I confess that I LOVE books (and shows, movies, etc.) where characters discover a new world at the border of the real world we know. And I started noticing a particular archetype for this scenario that drove me nuts… The archetype (pattern) tends to go like this: character(s) are somewhat dissatisfied or neglected in the real world, they discover the new world and their connection to it (with very little shock or true-to-life struggle with its existence), and their life becomes more interested in the new world than the REAL world (which is okay because their real-world life has stunk up to this point.)
As much as I have always loved getting “lost” in new worlds within books or movies, they have still never replaced the life I love in the real world – as well as the people I love. I grew annoyed with characters who could so easily walk away from loved ones and reality to chase after another world. My mom and I discuss the books we read all the time and talk about how WE would have handled situations had we been the characters in the book. She asked me one time, “Now, Krissi… if you had discovered a way to travel to a magical place when you were a teen, would you have told me about it?” Of course I would have! And she couldn’t understand why these characters wouldn’t let their parents in on things… I explained to her that it’s because of the archetype… it just works. And typically, the characters don’t have that great of a relationship with their parents to begin with. (I realize not EVERY book or movie does it this way – I am merely addressing the traditional pattern.)
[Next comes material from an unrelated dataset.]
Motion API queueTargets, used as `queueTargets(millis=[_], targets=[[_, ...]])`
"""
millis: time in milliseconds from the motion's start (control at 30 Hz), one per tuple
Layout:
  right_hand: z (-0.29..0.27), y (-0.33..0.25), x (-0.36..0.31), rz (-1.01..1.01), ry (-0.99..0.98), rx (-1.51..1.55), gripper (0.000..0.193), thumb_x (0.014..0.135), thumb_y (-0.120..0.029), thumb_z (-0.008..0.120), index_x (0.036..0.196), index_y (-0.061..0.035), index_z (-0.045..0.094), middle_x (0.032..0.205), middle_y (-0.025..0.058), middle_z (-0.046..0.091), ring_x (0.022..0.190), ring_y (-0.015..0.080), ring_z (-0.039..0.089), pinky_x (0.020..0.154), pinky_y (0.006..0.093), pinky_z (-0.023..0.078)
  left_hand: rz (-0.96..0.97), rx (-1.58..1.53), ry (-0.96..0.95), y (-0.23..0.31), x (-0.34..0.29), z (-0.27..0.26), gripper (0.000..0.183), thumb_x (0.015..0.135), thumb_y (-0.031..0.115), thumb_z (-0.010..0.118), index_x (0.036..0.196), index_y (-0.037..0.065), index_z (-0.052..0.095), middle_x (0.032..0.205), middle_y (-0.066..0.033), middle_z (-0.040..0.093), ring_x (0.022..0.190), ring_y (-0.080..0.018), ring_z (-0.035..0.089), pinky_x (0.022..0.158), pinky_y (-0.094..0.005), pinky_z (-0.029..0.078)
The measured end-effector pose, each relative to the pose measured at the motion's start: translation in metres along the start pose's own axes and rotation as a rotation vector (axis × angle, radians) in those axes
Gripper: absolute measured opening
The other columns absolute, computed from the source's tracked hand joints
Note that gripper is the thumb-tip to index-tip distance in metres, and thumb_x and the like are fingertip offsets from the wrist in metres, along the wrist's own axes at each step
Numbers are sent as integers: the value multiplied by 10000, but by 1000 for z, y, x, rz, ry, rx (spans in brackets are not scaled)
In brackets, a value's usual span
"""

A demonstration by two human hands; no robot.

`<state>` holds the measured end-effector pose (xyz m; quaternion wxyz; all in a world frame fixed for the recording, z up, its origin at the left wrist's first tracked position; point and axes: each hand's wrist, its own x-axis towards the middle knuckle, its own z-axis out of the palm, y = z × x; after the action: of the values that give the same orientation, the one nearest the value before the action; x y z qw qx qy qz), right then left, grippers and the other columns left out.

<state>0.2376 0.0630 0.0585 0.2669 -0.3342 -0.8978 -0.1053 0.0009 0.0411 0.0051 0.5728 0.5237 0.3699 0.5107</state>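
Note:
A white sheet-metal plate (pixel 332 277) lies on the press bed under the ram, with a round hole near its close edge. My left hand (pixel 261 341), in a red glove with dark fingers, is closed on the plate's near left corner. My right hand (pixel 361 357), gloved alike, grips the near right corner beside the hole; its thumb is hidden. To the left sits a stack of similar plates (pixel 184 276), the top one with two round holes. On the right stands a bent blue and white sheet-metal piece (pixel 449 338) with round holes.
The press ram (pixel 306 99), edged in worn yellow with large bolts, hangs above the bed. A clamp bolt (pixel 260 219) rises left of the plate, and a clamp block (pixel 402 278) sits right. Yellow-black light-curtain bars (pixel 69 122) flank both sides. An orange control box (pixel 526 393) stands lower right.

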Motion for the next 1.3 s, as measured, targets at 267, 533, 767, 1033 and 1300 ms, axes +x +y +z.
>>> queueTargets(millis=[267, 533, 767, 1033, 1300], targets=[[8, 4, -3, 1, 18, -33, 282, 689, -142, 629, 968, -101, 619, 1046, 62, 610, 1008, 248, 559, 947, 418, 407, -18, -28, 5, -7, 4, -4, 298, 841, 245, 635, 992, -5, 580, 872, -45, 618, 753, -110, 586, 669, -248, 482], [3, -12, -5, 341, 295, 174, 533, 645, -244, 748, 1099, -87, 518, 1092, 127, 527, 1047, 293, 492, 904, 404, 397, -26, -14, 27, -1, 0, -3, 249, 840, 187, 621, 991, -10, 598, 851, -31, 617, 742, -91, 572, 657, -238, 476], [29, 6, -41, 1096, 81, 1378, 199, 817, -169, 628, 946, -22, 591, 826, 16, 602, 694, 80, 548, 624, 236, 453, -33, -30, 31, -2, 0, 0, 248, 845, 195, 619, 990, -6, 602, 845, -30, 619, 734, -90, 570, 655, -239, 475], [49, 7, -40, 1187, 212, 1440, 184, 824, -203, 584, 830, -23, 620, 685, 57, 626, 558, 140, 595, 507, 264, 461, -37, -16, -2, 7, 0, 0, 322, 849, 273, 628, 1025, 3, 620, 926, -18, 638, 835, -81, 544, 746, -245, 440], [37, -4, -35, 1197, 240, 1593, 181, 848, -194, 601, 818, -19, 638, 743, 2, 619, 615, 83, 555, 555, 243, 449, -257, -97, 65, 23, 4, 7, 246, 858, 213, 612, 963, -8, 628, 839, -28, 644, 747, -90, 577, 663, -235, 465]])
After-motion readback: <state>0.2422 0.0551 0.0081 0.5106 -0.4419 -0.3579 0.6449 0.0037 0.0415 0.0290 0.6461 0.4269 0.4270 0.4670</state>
When Phantom Island was born in my head, I started having thoughts like: What if my main character actually had friends and family who she loved in the real world? What if she was actually invested in her school career (ie. Student Council member, Drama Club member)? What if, despite her shady past, she had actually found a healthy way to live in the real world – and she LIKED it? And then the big one…
What if I wrote a series that wasn’t JUST about the new world? What if it was just as much about her real-world life as it was about her new discovery? If there is ultimately going to be a choice for my heroine about WHERE she truly belongs in her life, then don’t readers need to see how her life functions in both places?
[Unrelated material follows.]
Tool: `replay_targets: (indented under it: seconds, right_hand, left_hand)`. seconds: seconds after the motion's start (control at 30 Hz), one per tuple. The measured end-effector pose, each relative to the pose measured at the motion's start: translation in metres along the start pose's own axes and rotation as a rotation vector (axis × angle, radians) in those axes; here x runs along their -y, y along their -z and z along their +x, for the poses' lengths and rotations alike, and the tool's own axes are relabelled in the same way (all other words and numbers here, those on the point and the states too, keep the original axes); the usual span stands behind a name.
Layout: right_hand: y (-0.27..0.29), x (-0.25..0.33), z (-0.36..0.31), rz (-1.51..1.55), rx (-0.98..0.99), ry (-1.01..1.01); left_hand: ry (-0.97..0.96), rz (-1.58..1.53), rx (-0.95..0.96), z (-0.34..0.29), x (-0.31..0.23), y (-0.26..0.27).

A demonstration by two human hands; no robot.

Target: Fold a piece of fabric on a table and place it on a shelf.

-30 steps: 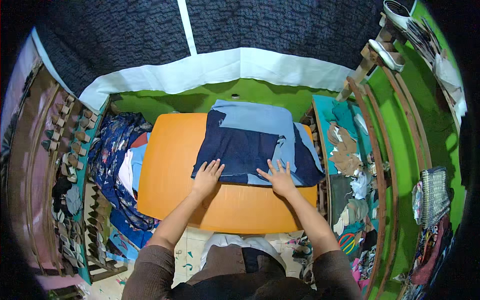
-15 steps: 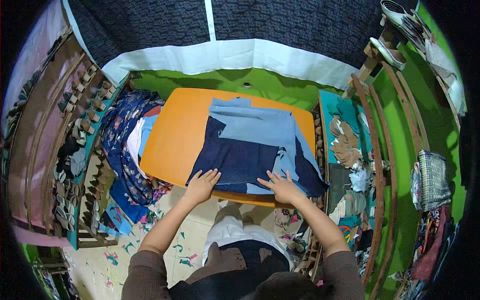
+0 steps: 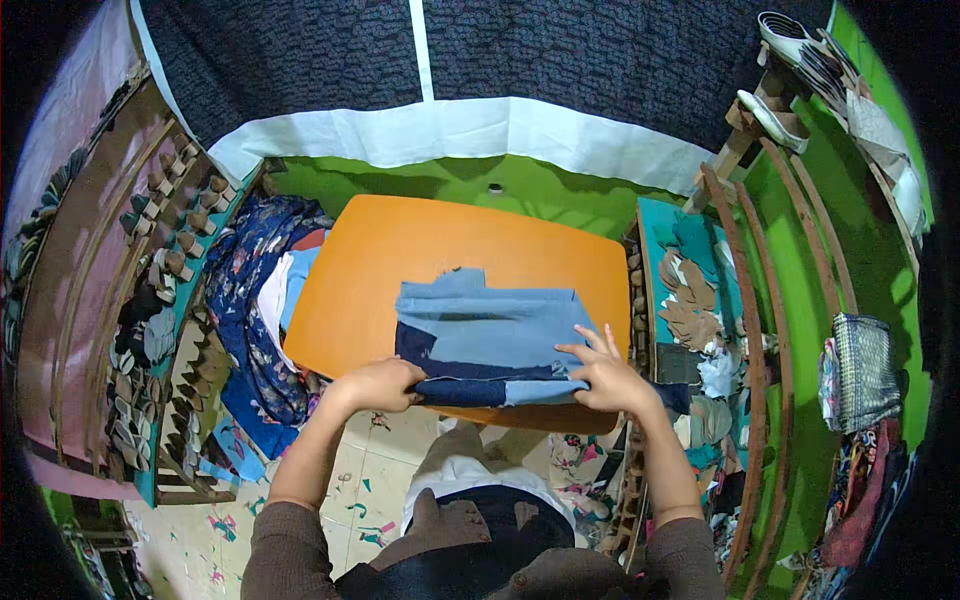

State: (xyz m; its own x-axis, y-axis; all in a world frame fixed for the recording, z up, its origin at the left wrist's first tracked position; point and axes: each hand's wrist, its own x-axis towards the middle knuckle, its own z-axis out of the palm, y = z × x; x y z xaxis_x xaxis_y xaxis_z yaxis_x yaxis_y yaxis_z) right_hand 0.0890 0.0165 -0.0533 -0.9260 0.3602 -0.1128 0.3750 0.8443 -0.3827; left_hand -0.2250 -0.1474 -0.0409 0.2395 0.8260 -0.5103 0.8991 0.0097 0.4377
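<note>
A layered piece of denim cloth (image 3: 490, 318), light blue with dark navy patches, lies on an orange table (image 3: 350, 280). Its near edge is drawn up into a band along the table's front edge. At the left end of this band, the curled fingers of my left hand (image 3: 378, 386) close on the cloth. My right hand (image 3: 608, 378) grips the other end low down by the thumb, while several of its fingers fan out over the light blue part. A dark navy end of cloth (image 3: 672, 397) sticks out beyond my right wrist.
Left of the table, floral navy fabric (image 3: 250, 280) is heaped beside racks of wooden shoe forms (image 3: 195, 225). A teal shelf (image 3: 655, 225) with brown cut pieces (image 3: 688, 300) stands on the right, next to wooden rails (image 3: 735, 370). Scraps litter the tiled floor (image 3: 330, 500).
The denim cloth has come toward me, its near part gathered into a band. My left hand went from lying flat to gripping; my right hand shifted slightly right and took hold.
</note>
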Motion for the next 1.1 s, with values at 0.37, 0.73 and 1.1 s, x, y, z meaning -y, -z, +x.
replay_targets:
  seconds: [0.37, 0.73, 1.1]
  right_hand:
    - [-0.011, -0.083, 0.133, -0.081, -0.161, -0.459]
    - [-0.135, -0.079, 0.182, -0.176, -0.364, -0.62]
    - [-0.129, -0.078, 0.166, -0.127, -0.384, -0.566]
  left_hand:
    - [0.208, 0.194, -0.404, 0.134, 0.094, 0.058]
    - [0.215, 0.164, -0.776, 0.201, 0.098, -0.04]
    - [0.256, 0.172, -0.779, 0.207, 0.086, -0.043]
This is why Part I of Phantom Island is so important. Every experience that my characters have at Camp Fusion is not just important to their characterization, but to their conflicts, too. If we do not come to know our characters in the real world, then we have made the book all about the Island. And it simply is not. It is about a girl whose destiny lies in one of two worlds – and the series is about the journey in getting there. One of my reviewers (Young Adult Literature Review) stated “For me, this was a story of a journey.” THANK YOU! She is right!
Jaxson may not have much “game” with Whitnee but he is still a reason that Caleb “can’t seem to win on either side of the world.” Once there is no longer a Jaxson around to distract Whitnee, then there is a Gabriel. How does Whitnee really feel about Caleb? Well how can she know when she is suddenly bombarded by other potential love interests? (Remember, Whitnee has had very little dating experience up to this point – suddenly she has THREE guys interested. And yes, I confess that this conflict is a bit autobiographical.) And why does what she experience with Gabriel seem so rich and unlike anything else – yes, even unlike Caleb?
My teenage readers seem to get it immediately – they love the drama and characterization and events that take place in Part I, because they see themselves in it. They get that the normal, everyday experiences of real life are just as important or monumental in a teen’s life as the magical things are. The teens also seem to relate to Whitnee’s conflicting feelings once she lands on the Island – the feelings of “I want to believe what I’m seeing, but it’s impossible. I must be dreaming.” Again, if YOU found a magical Island, how would you react? These are the thoughts that drove the characterization in Wind.
My hope is that, as you journey with Whitnee into both her real world and her magical world, you are just as conflicted as she is. I hope that Camp Fusion is just as rich to you as the Island. I hope that you see she has value in both places… and must therefore make a choice.
Because I really feel like our choices drive our future. And you can bet that will constantly be a theme in Phantom Island.